But virtually every other principal in the stadium-Hounds saga said Farren is out. New players and new projects began to emerge on Tuesday, some mysterious.

    In 2012 there was leasing and a new location at One Loudoun fresh off the heels of a wildly popular Fanfest celebration that drew nearly 10,000 fans.

    That ambition came apart Aug. 27 when One Loudoun's developers filed a complaint seeking to end VIP's three-year effort to build a stadium and bring professional sports to Route 7.

    "We have taken legal action to terminate the ground lease," said Bill May, vice president of Miller and Smith, developers for One Loudoun.

    Bob Farren the president and CEO of Virginia Investment Partners LLC stood firm, still believing in the viability of his project.

    "We're still plugging away. We still believe," he said, going on to deny the allegations One Loudoun has made.

    Court documents from the complaint say VIP has "no hope of obtaining the bona fide funds for the stadium project," and that VIP "now refuses to acknowledge the loss of its tenancy interest in the stadium property."

    The documents also said that VIP has not been able to deliver a stadium at Route 7 and Loudoun County Parkway by April 2014.

    According to the documents, the complaint was filed as a way to "remove that obstruction so that a landlord can now search for a partner who can help achieve Loudoun County's dream of professional sports."
    Plans are in place to find new owners to lead the effort to bring professional sports teams to Loudoun, according to May.

    VIP had struck deals to bring a minor league baseball team, the Loudoun Hounds, to the stadium, as well as working on a tenant agreement with a North American Soccer League team named the Virginia Cavalry FC.

    "Within a month's time we'll cast a net to see who is out there," said May speaking about other potential franchise owners.

    May has made it clear that Miller and Smith has no desire to own the team, and would instead like to find a partner to own the team.

    Including the infrastructure on the ground and zoning costs, Miller and Smith have put in nearly $6 million to prepare the area for a stadium, which explains the interest the development has in making baseball happen at the site.

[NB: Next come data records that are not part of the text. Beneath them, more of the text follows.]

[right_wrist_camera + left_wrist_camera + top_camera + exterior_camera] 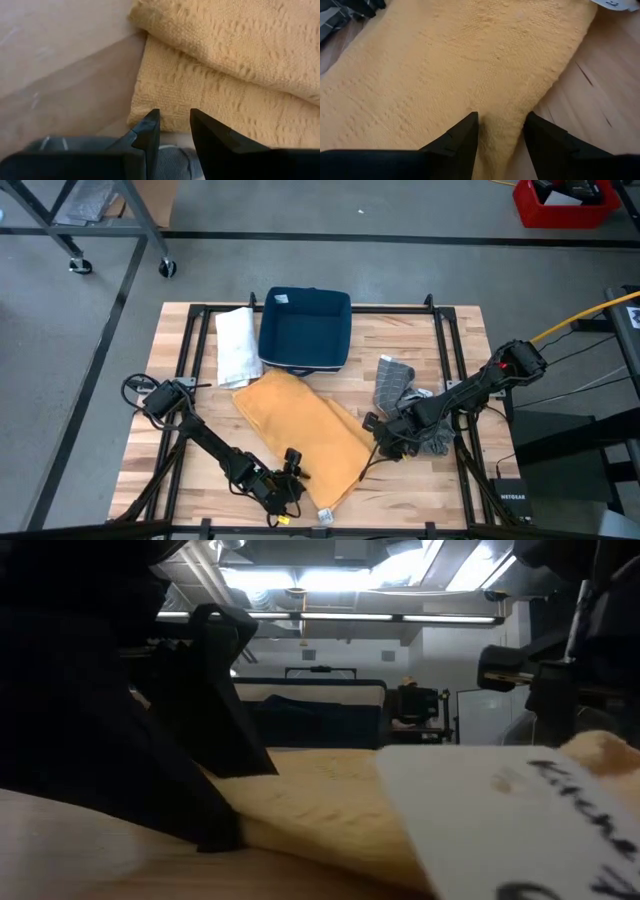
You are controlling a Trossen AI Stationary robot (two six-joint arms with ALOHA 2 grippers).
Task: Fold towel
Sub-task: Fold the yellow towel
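Note:
The orange towel (305,435) lies folded in two layers, flat on the wooden table (450,340) and slanting from the far left to the near right. A white label (325,515) sticks out at its near corner. My left gripper (290,472) is low at the towel's near-left long edge, shut on it. My right gripper (377,432) is low at the towel's right corner, shut on its edge. In the low view the towel (330,810) and the label (520,820) fill the foreground. My left gripper pinches the towel's rounded long edge (502,120) between its two fingers, coming slanting down from the table's near-left side. The cloth puckers slightly beside one fingertip (470,125). The towel lies flat on the table. My right gripper pinches the edge of the towel's lower layer (172,117) between its two fingers, close to that layer's corner (136,117). It comes slanting down from the table's right side. The upper layer's edge (210,60) lies farther in. The towel rests on the table.
A dark blue bin (305,328) stands at the far middle, with a folded white towel (237,345) to its left. Grey cloths lie right of the orange towel (393,383) and under my right arm (437,442); one shows beneath my right gripper (175,160).

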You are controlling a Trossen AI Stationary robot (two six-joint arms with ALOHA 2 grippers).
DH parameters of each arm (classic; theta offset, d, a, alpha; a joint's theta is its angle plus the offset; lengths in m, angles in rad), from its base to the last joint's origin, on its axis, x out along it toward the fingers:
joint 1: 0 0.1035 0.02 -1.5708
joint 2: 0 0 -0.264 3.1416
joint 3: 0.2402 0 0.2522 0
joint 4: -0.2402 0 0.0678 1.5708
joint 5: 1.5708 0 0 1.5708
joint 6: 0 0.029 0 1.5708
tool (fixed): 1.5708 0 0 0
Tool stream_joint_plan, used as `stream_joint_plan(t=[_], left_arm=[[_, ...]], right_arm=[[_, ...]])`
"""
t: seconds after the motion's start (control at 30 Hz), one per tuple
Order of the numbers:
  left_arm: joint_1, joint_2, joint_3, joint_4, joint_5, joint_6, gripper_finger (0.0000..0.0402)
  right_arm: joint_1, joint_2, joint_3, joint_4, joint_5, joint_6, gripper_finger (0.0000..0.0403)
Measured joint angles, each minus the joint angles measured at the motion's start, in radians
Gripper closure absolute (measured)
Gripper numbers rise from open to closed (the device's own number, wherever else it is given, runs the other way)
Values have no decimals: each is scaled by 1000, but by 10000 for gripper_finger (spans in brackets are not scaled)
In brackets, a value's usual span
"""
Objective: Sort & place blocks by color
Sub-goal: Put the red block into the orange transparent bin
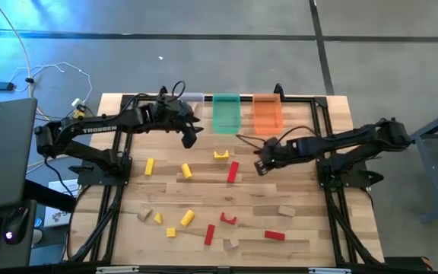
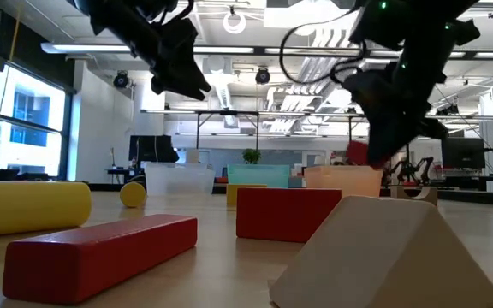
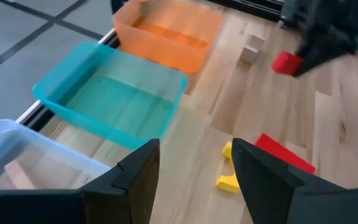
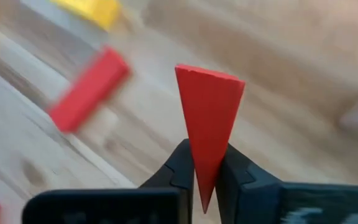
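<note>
Red, yellow and tan blocks lie scattered flat on the wooden table point(image 1: 303, 190), among them a red bar point(image 1: 233, 172), a yellow arch point(image 1: 220, 154) and a tan piece point(image 1: 285, 210). My right gripper point(image 1: 261, 163) hangs right of the table's middle, shut on a red wedge point(image 4: 209, 112), which also shows in the low view point(image 2: 357, 152). My left gripper point(image 3: 194, 180) stands open and holds nothing, above the table just near the green bin point(image 1: 226, 113). My right gripper pinches the red wedge by its thin end point(image 4: 206, 163) between the two fingers. The wide end sticks out beyond the fingertips. The fingers slant down toward the table. The wedge is lifted clear of the table.
Three bins stand in a row at the far edge: a clear one point(image 3: 17, 155) with a tan block in it, the green one point(image 3: 114, 93) and an orange one point(image 3: 166, 31). A black frame borders the table. A big tan wedge point(image 2: 383, 252) and a red bar point(image 2: 101, 252) lie at the near edge.
</note>
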Motion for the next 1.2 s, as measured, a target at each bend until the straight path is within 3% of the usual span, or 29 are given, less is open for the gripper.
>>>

    The Atlantic League also still wants to see a team in Loudoun. "We remain interested in the market," said Frank Boulton, the founder and senior vice president of The Atlantic League of Professional Baseball's executive committee.

    However, Boulton said he has not had contact with Farren in more than a month and that "we have no relationship with the Hounds right now."

    As for the other tenant at the stadium, the Virginia Cavalry FC, it was announced in a July press call with North American Soccer League Commissioner Bill Peterson that the team would not begin play until 2016.

    Virginia Cavalry FC has been owned all along by Joe Travez, a Loudoun businessman and founder of Prototype Productions, a defense and emerging technologies company.

    “As I’ve mentioned before, we are going through an ownership reorganization there. That reorganization is all but complete and we’re really happy about the group that’s being put together," Peterson told soccerwire.com.

    “They have some other items they are working on, I would call them macro-items, that are close to the finish line and when they finish those deals there will be a full announcement introducing the ownership group and explaining in more detail why we made that decision to wait," Peterson went on to say.

    Originally the ambitious $52 million stadium was to be built entirely using private funding, something no other team in the Atlantic League of Professional Baseball had done.

    The original project has since been bumped down to a more modest $19 to $22 million project, according to Farren.

    Many of the league ballparks were actually used as redevelopment projects in towns like Bridgewater, N.J..; York, Pa.. and Lancaster, Pa, qualifying them for public funds.

    None of the eight existing ballparks in the Atlantic League in fact are privately owned.

    Current baseball stadiums in the Atlantic League have cost on average $25 million. The median price for the stadiums is $24.2 million.

    In March a judge ordered Farren to pay back $3.3 million to EagleBank for a previous loan. Two months later a garnishment of Farren's property was issued in relation to the judgment.

    All of this was happening at roughly the same time Farren was attempting to secure funding for the stadium.

    Some of the proposed money that was not coming from investors came from the naming rights to the stadium, which were owned by Edelman Financial.

    "My understanding is that the project has ceased operations," said Ric Edelman, the chairman and CEO of Edelman Financial Services, going on to explain that the contract he had with VIP was contingent upon bringing the teams to Loudoun, therefore it was null.

    In the event that a new owner takes over the stadium project Edelman said, "I think we would have to start discussions over with somebody hoping to build the stadium," speaking about potential naming rights to the stadium.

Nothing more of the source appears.